• Task goal
Only the lines from the top of the data through the one with "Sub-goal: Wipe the" are to be written out, each exactly as it stands.

• Provided records

↓↓↓

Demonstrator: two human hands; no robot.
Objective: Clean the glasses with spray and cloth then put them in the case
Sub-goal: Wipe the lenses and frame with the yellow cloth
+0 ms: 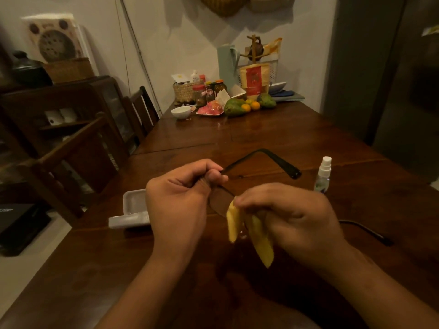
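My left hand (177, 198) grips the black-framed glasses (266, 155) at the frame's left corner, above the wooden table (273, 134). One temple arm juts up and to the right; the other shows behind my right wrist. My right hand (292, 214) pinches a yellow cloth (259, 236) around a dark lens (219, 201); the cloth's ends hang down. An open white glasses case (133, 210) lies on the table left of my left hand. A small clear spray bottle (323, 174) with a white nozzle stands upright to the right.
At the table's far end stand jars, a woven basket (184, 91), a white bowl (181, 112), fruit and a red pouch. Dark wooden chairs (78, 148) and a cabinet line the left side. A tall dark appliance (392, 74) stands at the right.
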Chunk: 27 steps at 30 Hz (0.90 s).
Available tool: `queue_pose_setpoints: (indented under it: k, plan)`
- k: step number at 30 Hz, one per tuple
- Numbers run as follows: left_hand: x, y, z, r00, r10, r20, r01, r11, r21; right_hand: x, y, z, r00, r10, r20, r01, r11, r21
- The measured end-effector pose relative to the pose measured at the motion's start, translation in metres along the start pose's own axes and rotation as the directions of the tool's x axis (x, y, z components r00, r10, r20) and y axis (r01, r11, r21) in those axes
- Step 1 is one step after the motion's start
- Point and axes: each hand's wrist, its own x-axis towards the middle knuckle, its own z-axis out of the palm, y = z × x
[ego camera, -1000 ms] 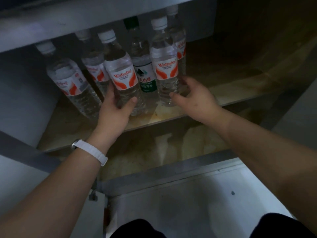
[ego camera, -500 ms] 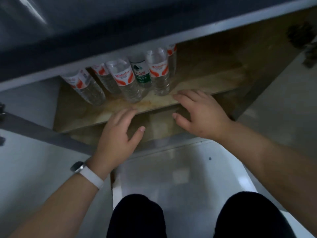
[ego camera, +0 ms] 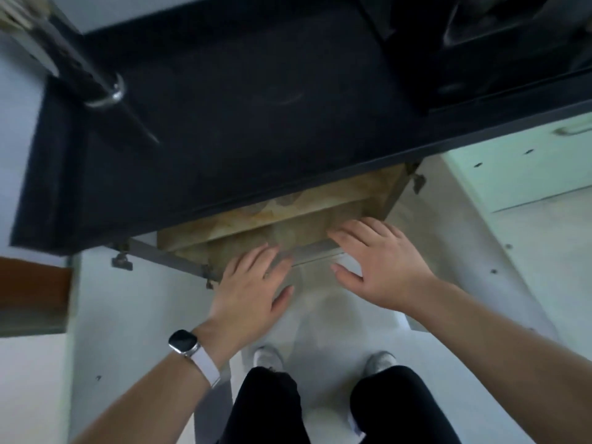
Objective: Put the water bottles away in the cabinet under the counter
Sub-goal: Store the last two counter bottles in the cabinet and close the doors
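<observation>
Hovering, head view: left hand (ego camera: 253, 283) and right hand (ego camera: 374, 264), both empty, fingers (ego camera: 256, 254) straight and spread, before the open tan-lined cabinet (ego camera: 288, 216) under the black slab table (ego camera: 240, 123). Water bottles: none visible, presumably hidden beneath the overhang, apart from the fingers. Step judged: stowing done; next, closing the cabinet.

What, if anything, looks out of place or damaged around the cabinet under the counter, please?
Nothing in view is spilled or broken. The cabinet shelf looks blotchy and discoloured, perhaps from old water staining. The left hand and right hand hover open and empty before it.
</observation>
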Motion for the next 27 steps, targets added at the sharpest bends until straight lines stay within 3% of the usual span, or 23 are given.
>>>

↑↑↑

• Exercise result
Demonstrator: two human hands; no robot.
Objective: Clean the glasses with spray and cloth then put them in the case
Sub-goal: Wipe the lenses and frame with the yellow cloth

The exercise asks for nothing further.